* Work required:
In the listing below, count the lines containing the string "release". Reply with that number only.

════════════════════

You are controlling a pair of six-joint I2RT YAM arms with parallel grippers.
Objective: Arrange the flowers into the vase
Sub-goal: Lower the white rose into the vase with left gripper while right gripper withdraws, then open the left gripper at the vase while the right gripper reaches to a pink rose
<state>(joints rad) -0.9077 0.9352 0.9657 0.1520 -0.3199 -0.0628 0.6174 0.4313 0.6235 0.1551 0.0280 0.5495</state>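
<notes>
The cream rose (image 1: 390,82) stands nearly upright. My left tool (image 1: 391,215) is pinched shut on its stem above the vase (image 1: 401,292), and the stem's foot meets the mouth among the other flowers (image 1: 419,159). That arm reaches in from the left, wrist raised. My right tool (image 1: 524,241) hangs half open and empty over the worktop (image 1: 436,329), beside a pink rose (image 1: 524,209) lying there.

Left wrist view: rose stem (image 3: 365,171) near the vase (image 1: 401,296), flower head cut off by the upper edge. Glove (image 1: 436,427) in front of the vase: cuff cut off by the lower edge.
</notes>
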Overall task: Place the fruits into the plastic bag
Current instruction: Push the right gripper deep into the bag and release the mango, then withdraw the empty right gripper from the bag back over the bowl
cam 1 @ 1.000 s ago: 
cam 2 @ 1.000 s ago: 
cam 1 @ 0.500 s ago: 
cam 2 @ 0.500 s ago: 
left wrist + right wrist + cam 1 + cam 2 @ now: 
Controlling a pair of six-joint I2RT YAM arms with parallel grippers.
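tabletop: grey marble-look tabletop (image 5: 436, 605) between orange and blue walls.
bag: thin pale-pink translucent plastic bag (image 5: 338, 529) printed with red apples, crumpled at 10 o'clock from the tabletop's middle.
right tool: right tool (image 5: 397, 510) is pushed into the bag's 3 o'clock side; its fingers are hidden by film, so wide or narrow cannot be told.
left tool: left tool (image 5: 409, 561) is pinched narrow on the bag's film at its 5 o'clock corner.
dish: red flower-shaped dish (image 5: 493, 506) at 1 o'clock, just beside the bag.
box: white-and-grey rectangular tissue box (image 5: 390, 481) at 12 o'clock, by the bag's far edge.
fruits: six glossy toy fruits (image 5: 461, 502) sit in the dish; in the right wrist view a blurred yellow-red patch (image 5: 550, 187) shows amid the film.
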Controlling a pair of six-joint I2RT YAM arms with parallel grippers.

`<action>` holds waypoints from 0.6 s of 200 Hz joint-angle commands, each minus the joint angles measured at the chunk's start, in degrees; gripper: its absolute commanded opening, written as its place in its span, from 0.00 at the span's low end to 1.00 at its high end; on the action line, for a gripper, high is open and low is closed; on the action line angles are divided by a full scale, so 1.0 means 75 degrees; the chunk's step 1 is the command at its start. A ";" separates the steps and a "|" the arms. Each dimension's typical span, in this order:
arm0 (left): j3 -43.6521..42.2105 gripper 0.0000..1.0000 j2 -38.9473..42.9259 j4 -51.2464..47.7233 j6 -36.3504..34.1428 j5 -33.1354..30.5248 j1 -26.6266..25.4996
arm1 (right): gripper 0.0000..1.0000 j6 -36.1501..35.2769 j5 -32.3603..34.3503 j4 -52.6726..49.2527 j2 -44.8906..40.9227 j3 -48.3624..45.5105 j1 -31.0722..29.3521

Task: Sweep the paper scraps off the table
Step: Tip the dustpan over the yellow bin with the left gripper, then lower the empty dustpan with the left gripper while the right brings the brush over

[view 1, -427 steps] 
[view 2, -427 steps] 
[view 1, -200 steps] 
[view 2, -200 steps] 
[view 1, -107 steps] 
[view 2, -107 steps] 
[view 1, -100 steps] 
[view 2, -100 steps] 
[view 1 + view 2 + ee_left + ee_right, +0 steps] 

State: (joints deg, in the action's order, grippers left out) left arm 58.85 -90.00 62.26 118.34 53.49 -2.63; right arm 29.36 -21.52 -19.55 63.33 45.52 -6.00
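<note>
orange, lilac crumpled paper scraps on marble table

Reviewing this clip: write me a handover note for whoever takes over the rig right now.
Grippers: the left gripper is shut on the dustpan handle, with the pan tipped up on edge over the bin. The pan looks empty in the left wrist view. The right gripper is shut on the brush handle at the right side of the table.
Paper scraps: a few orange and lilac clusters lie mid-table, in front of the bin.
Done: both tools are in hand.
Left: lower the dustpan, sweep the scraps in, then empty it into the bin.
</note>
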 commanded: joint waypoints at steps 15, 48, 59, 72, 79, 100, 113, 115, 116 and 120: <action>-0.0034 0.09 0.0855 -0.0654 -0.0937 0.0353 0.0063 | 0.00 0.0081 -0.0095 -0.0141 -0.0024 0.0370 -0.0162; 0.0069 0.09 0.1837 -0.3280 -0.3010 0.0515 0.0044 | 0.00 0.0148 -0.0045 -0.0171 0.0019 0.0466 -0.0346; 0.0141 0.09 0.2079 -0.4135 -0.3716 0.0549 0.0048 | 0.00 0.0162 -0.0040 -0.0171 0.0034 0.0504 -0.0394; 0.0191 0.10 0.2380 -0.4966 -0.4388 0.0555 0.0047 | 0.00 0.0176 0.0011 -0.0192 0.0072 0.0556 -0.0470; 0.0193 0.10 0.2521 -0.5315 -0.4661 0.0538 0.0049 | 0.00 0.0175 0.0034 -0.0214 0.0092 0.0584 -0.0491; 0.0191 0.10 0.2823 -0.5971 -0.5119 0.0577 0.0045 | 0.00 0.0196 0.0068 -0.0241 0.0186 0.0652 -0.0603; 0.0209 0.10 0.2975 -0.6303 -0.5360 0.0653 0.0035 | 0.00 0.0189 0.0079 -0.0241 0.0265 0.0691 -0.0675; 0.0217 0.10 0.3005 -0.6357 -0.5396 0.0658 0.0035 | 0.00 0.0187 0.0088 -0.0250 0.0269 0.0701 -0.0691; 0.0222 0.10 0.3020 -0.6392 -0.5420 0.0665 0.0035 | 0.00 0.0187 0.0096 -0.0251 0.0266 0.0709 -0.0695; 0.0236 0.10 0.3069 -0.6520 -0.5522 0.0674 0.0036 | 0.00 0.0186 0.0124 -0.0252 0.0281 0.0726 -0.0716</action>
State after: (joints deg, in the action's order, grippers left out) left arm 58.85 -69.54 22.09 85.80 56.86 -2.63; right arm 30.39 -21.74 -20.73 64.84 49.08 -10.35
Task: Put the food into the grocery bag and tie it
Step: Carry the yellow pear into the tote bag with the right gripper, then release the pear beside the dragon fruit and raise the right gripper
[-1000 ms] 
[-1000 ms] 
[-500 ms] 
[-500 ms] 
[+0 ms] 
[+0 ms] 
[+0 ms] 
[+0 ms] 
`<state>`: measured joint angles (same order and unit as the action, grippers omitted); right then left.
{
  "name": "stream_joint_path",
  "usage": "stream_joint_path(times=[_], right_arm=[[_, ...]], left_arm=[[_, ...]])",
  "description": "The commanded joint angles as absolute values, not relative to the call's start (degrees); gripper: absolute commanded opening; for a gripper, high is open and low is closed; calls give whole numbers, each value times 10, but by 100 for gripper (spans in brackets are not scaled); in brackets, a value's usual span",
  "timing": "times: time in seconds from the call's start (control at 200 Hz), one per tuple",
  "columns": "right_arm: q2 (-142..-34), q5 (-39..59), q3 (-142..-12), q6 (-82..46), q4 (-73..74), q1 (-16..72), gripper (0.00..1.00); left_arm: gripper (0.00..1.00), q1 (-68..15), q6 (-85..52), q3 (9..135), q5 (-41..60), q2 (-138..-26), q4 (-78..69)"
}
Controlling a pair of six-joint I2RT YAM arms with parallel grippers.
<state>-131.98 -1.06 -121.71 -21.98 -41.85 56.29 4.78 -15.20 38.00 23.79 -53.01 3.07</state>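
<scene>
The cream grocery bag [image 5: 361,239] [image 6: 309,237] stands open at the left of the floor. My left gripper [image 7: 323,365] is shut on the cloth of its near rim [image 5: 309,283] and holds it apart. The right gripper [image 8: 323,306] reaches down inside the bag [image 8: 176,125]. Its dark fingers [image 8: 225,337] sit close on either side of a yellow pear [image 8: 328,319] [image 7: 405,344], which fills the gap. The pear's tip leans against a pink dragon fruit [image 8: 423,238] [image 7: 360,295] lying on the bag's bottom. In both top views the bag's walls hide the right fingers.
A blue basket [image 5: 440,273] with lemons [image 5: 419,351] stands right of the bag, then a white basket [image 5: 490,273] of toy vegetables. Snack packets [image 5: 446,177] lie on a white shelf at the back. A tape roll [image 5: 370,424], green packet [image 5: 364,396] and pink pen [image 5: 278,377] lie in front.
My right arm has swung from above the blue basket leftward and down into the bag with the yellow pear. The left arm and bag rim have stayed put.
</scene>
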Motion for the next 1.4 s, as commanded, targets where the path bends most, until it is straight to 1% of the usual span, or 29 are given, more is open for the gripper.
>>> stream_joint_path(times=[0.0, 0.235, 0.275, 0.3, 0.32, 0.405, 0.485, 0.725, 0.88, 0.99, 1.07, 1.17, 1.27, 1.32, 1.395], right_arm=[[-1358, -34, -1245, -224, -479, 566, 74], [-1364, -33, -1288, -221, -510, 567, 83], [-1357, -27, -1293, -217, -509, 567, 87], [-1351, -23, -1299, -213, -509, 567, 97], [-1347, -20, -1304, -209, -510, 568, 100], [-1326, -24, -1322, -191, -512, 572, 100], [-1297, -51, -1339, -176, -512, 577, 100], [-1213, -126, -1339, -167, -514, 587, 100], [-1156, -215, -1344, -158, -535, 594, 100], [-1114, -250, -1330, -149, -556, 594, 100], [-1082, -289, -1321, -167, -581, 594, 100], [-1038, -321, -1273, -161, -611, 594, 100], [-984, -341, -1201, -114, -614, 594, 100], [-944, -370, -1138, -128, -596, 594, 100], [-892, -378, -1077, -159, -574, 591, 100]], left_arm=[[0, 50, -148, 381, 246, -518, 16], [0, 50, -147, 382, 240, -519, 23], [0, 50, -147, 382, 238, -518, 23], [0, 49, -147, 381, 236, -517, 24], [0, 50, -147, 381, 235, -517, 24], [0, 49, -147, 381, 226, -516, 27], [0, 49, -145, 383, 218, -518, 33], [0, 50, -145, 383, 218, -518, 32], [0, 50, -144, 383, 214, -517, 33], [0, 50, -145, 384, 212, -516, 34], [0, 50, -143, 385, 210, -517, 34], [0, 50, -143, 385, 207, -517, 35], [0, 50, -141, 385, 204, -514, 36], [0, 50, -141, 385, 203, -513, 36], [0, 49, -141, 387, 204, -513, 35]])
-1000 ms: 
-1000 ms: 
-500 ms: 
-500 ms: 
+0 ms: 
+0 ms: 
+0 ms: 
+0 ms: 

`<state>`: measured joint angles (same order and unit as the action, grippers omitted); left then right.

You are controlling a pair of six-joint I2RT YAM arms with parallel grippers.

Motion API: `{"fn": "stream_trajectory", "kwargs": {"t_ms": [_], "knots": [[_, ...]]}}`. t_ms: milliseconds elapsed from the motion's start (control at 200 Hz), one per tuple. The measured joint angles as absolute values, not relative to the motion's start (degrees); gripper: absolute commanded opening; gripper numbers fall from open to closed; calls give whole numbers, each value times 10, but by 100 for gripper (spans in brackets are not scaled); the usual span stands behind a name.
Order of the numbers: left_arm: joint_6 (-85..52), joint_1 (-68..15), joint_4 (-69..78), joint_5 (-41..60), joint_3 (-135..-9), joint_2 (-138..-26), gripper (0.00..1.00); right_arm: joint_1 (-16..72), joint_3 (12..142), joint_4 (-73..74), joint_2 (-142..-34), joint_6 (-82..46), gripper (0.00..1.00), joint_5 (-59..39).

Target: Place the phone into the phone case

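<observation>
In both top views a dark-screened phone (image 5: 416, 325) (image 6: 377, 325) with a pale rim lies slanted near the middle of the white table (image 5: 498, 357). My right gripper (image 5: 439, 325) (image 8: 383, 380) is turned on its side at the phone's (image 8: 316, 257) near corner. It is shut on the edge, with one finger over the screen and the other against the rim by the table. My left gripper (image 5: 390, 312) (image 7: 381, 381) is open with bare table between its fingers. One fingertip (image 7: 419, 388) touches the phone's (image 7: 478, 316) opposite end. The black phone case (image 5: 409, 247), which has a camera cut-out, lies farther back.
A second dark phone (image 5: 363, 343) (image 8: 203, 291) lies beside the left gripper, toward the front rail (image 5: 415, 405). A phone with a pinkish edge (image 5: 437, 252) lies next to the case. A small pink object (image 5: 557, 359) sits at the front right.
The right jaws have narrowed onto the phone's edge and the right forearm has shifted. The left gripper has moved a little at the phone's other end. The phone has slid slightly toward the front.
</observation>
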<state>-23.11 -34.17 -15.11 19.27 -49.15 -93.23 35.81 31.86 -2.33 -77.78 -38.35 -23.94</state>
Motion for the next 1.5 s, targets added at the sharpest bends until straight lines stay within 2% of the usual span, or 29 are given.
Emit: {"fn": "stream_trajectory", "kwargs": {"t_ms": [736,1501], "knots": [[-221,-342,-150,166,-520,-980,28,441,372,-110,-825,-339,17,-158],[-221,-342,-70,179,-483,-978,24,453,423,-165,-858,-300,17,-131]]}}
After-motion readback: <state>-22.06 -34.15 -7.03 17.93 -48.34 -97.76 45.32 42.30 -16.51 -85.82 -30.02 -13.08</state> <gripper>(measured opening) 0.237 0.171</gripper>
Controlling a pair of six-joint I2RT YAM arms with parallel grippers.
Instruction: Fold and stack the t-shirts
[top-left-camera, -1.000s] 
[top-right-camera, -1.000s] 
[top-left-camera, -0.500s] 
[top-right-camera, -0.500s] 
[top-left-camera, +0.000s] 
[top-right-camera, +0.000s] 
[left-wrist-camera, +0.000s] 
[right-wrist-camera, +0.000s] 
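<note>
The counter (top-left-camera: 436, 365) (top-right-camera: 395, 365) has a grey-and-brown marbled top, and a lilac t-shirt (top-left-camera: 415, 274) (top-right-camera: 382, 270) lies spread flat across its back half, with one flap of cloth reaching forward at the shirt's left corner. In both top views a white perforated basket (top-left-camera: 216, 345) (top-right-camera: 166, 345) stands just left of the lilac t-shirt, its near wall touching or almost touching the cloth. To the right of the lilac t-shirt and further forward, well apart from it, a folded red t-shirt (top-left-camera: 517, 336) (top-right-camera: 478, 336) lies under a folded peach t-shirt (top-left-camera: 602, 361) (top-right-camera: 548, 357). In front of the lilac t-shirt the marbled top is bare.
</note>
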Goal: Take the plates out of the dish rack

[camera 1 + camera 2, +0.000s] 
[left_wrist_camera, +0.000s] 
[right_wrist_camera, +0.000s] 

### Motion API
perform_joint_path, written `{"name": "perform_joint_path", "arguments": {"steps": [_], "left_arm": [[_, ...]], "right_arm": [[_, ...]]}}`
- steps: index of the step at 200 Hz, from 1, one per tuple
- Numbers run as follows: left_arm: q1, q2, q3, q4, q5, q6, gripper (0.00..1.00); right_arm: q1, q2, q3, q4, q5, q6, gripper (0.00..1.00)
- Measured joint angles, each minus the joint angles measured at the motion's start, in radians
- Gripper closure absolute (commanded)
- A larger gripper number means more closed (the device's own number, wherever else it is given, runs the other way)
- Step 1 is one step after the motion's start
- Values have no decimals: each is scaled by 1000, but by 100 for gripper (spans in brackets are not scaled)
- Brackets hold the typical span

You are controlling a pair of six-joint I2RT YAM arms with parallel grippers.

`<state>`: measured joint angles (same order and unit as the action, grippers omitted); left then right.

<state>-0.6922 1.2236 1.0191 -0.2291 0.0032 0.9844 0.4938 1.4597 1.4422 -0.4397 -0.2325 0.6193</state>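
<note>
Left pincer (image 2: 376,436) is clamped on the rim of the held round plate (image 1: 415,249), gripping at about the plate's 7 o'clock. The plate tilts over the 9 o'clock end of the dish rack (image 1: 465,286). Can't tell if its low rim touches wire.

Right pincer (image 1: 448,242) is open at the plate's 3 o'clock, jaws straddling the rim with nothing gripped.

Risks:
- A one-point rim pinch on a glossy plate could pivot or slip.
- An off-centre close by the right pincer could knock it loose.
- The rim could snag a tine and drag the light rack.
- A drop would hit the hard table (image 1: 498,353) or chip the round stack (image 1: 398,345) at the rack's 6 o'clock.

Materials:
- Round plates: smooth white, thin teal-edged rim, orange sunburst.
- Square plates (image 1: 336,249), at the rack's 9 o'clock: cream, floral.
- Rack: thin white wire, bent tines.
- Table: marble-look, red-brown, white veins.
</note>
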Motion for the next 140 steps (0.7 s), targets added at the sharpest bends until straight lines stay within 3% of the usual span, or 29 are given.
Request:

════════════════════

* Reply to the exercise:
2